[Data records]
--------
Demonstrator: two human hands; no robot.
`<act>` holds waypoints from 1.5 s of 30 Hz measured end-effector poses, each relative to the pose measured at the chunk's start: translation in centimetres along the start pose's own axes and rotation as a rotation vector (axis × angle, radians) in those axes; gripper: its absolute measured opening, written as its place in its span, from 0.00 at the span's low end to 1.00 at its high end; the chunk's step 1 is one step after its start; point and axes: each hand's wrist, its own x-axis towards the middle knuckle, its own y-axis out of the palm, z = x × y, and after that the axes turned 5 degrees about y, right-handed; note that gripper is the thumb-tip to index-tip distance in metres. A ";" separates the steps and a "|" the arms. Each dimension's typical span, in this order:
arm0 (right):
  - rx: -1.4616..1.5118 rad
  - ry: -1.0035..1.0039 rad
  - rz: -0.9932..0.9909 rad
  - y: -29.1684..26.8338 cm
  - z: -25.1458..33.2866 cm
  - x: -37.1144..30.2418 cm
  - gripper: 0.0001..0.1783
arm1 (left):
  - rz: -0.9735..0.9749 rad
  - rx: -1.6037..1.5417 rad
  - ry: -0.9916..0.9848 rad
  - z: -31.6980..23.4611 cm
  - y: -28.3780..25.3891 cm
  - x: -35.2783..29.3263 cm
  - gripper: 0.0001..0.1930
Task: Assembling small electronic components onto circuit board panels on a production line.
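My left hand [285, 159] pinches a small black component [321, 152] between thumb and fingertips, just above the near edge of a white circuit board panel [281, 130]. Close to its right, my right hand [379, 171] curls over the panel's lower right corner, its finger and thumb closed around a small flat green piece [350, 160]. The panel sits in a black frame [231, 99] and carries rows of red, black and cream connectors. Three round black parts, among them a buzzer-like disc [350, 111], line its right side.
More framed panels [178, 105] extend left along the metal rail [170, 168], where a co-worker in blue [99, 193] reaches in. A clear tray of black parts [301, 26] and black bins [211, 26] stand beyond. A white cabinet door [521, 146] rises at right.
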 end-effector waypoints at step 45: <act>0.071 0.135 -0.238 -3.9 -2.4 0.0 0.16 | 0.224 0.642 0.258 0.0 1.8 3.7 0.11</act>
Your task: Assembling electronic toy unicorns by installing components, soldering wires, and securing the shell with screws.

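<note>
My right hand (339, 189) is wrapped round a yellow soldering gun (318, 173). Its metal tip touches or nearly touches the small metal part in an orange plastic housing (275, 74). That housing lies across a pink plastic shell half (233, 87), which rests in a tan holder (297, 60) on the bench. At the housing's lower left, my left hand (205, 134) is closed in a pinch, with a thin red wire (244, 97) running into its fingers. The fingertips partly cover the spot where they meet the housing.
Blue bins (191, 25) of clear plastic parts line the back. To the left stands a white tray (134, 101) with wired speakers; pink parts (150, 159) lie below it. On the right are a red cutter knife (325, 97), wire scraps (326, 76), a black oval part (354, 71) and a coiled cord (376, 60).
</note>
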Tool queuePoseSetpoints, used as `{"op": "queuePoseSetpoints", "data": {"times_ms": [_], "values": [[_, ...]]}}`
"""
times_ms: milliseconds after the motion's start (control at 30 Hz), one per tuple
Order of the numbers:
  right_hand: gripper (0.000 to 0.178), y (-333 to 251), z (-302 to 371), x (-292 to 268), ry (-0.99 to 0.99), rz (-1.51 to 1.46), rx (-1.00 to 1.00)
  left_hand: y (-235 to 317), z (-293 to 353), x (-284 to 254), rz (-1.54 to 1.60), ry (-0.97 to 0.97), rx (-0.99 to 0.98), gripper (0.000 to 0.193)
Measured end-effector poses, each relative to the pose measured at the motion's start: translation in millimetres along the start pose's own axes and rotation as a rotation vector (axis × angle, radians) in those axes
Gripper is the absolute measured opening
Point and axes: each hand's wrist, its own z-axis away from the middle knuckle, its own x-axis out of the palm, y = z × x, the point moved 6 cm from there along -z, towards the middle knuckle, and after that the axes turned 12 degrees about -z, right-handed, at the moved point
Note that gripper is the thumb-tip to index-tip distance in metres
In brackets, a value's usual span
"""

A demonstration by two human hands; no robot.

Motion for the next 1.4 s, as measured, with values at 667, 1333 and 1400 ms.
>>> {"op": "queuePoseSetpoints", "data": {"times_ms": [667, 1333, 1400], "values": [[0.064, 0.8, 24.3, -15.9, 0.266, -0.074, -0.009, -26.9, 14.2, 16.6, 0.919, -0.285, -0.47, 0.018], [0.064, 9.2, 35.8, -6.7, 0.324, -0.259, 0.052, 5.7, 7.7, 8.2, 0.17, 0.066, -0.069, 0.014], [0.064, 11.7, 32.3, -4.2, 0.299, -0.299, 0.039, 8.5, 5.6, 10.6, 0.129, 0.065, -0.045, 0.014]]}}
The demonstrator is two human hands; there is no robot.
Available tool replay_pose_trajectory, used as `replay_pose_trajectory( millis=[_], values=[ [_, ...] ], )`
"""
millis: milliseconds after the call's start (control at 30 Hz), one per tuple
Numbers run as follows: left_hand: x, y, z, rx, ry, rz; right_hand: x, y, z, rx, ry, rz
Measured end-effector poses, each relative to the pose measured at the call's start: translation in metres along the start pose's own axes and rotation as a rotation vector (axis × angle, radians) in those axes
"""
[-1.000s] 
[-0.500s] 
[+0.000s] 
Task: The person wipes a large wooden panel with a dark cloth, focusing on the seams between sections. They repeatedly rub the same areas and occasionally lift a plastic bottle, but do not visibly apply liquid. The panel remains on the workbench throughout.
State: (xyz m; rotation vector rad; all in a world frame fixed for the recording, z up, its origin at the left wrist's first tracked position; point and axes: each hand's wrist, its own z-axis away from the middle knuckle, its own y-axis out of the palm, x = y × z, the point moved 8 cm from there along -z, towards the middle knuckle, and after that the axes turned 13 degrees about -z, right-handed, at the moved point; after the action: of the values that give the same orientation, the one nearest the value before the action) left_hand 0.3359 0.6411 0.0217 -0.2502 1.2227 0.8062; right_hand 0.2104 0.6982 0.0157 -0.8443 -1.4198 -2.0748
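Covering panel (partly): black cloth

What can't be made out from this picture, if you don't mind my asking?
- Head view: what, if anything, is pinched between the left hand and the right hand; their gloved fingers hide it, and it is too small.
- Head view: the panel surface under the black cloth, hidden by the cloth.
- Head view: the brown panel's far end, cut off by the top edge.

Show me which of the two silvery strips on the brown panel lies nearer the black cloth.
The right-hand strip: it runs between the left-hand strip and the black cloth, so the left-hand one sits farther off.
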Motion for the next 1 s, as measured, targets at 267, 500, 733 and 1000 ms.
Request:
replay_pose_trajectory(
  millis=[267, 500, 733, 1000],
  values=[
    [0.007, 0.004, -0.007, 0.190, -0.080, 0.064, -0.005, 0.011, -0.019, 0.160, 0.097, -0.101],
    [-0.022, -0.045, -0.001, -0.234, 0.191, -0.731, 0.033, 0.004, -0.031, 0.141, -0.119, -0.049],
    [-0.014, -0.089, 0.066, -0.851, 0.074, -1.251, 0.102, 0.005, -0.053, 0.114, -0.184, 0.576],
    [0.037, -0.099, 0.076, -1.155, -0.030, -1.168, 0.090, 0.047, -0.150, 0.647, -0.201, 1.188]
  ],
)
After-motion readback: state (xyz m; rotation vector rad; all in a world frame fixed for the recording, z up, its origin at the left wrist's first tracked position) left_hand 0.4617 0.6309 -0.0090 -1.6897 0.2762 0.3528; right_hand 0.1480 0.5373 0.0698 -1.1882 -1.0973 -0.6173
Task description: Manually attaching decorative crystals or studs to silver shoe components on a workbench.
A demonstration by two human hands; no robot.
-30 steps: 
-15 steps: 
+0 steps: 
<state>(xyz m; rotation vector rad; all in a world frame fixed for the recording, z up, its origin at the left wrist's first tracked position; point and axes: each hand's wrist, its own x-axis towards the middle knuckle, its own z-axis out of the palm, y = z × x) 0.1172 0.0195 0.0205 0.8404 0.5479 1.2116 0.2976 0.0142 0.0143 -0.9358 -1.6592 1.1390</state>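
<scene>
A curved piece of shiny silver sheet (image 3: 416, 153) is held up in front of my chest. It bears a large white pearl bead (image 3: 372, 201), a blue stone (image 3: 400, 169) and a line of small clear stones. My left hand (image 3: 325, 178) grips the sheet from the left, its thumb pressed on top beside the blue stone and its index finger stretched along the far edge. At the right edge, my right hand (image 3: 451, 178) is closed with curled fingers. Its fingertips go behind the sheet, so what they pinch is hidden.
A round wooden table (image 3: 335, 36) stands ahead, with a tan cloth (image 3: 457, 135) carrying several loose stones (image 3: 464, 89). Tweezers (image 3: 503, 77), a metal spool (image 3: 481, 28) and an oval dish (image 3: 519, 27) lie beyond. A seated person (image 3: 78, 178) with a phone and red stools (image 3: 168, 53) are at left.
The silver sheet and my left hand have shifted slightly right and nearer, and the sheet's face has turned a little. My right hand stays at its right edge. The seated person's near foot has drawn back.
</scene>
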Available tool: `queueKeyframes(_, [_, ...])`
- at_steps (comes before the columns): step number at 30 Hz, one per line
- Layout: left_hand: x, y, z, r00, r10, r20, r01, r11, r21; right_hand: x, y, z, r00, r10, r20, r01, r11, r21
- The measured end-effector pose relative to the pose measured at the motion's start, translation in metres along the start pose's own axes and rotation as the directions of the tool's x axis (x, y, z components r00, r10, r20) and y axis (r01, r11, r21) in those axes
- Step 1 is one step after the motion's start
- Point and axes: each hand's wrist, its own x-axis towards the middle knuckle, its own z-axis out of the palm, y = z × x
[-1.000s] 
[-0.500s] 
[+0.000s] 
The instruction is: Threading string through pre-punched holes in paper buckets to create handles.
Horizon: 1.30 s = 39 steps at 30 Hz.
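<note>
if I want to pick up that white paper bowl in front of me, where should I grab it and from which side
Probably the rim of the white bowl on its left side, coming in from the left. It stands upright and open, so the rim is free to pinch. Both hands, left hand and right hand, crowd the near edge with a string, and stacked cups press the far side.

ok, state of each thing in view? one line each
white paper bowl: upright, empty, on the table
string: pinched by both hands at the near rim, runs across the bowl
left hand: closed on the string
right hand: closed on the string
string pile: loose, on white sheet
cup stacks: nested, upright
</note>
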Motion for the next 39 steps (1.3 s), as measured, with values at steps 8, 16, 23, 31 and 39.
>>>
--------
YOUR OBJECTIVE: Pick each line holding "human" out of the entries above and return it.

REPLY:
Demonstrator: two human hands; no robot.
A demonstration by two human hands; no robot.
The demonstrator is two human hands; there is no robot.
A demonstration by two human hands; no robot.

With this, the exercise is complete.